=== PROBLEM DETAILS ===
Your task is to transcribe exactly, and only, the lines running from the one with "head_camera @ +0" to the end of the listing below, inclusive, with every picture left out.

═══ GIVEN INFORMATION ═══

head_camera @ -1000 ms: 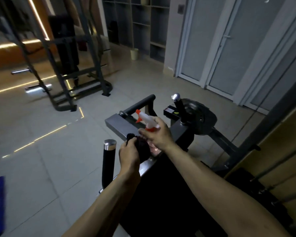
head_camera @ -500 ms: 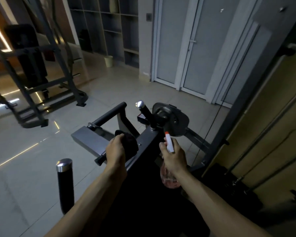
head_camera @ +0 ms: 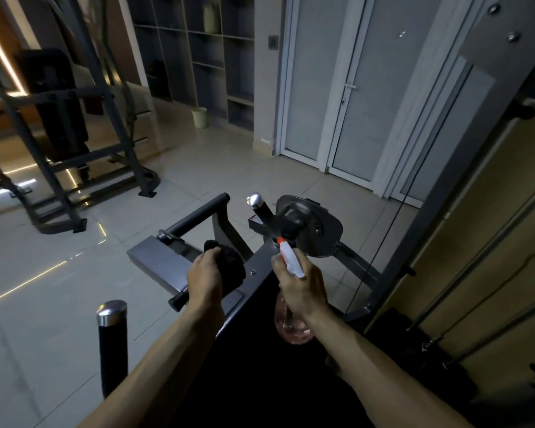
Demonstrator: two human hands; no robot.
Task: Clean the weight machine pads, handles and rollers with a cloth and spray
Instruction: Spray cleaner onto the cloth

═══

=== SOLVED EXERCISE ===
head_camera @ +0 ms: 
Demonstrator: two human hands; no robot.
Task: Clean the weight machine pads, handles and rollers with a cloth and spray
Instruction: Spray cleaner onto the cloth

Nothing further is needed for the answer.